Global warming effects worsening, targeting the poor

Global warming effects are worsening, according to a United Nations scientific panel, and the poor are going to be hit the hardest.

The Nobel Prize-winning scientists note in the Intergovernmental Panel on Climate Change report, released Monday local Japan time, that wildfires in the United States, droughts in Australia and flooding in Mozambique, Pakistan and Thailand are just the tip of the iceberg when it comes to deadly, unpredictable weather - all the result of climate change, they say.

"We're all sitting ducks," Michael Oppenheimer of Princeton University, one of the main authors of the 32-volume report, said according to Al Jazeera and The Associated Press.

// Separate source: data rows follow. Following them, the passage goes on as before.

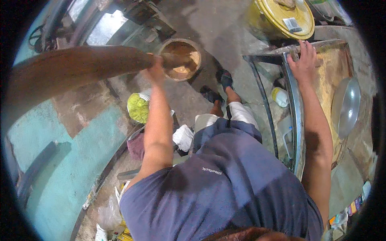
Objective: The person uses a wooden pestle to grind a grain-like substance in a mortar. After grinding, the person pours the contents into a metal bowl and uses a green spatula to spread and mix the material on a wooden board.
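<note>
My left hand is wrapped around the narrow part of a thick wooden pestle. The pestle's broad upper end reaches close to the camera, blurred, and its lower end goes into a round mortar on the floor. Pale, coarse material lies inside the mortar. Off to the right, my right hand rests with fingers spread on the near corner of a metal-edged table, holding nothing. Its fingertips are close to a yellow lidded bucket.
A shallow metal basin sits on the table's yellowish top. Below are a white container and a dark metal frame leg. A green cloth bundle and a white bag are beside my left arm. A turquoise wall borders the left.
</note>
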`<state>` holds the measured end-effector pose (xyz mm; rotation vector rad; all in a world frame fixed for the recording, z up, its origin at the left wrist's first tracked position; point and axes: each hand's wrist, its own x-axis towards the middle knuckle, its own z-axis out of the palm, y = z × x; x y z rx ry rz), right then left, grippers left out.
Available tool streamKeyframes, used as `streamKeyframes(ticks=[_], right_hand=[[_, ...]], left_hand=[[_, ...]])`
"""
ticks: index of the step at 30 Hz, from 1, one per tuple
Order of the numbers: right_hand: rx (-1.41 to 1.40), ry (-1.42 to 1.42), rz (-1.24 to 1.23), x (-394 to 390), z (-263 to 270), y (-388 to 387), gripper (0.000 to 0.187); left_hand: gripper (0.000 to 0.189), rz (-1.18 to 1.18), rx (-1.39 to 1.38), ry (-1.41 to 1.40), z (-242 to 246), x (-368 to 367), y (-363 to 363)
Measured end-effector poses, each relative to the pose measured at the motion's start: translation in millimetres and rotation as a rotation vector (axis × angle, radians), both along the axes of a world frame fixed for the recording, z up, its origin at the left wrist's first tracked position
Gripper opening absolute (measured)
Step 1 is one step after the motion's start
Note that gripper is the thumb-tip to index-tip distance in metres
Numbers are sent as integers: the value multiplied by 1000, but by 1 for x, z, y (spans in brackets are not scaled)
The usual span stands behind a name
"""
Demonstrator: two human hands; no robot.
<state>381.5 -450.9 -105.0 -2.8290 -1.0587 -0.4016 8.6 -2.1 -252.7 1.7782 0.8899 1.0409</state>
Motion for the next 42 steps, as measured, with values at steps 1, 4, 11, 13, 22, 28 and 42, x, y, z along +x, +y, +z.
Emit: streamKeyframes(ticks=[1, 4, 11, 13, 22, 28, 42], right_hand=[[-10, 15, -11, -4, -1, -2, 73], [29, 23, -20, -5, -9, -11, 76], [59, 23, -50, 2, -6, -12, 76], [58, 34, -49, -1, -10, -13, 76], [12, 22, -8, 0, -8, -16, 76], [-27, 30, -51, -1, 1, -1, 76], [28, 71, -68, -8, 0, -3, 76]], left_hand=[[44, 91, -231, 28, -4, 17, -24], [52, 200, -654, -9, 1, 19, -61], [42, 36, -413, -33, 87, 5, -78], [40, -56, -244, 13, 130, -5, -52], [15, 148, 47, -473, 284, 54, 33], [31, 117, -80, 111, 5, 34, -22], [35, -140, -99, -87, 138, 5, -31]])
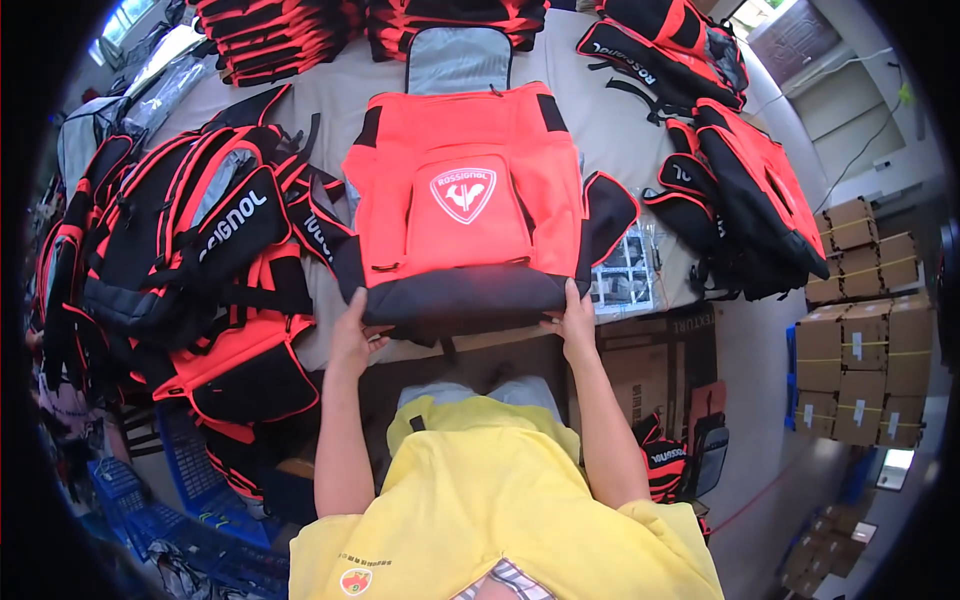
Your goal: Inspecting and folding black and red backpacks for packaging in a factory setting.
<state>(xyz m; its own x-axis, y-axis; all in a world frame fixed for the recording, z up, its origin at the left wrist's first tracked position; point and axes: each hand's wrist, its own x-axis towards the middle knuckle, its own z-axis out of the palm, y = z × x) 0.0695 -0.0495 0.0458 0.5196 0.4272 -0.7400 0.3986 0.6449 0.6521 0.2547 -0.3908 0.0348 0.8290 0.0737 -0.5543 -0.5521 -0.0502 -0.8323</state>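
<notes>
A red backpack (465, 205) with a black base and a white shield emblem lies flat on the grey table (610, 125), its grey-lined top flap open at the far end. My left hand (352, 335) grips the bag's black bottom edge at the left corner. My right hand (574, 322) grips the same edge at the right corner. Both hands sit at the table's near edge, with my yellow shirt below them.
Heaps of matching red and black backpacks lie to the left (195, 250), to the right (745, 200) and along the far edge (280, 35). A clear bag of small parts (625, 275) lies beside the backpack. Stacked cardboard boxes (865, 330) stand at right; blue crates (190, 470) lower left.
</notes>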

Global warming is triggered by carbon dioxide and other gases that linger in the air and trap heat within the atmosphere. If these greenhouse gases continue to increase, the Earth will warm by 6 or 7 degrees Fahrenheit (3.5 or 4 degrees Celsius) by 2100, a past U.N. report stated. The international goal is to prevent temperatures from rising more than 2 degrees Fahrenheit.

No one can hide from Mother Nature, the panel says, as the risks associated with global warming are going to impact both rural areas and cities, and will affect the price and availability of food as well as the prevalence of certain diseases. But none will be more at risk than the poor, according to researchers.

Report co-author Maarten van Aalst said the gap between the rich and the poor will widen, creating "pockets of poverty" and "hotspots of hunger," even in richer countries.

"We are going to see more and more impacts, faster and sooner than we had anticipated," co-author Saleemul Huq warned.

Climate change will also exacerbate pre-existing societal problems, such as poverty, sickness, violence and the number of refugees, according to the report, and will negatively impact economic growth and crop production.

"Read this report and you can't deny the reality: unless we act dramatically and quickly, science tells us our climate and our way of life are literally in jeopardy. Denial of science is malpractice," U.S. Secretary of State John Kerry said Monday in a press release.

"We have a closing window of opportunity," study co-author Patricia Romero-Lankao of the National Center for Atmospheric Research in Colorado said. "We do have choices. We need to act now."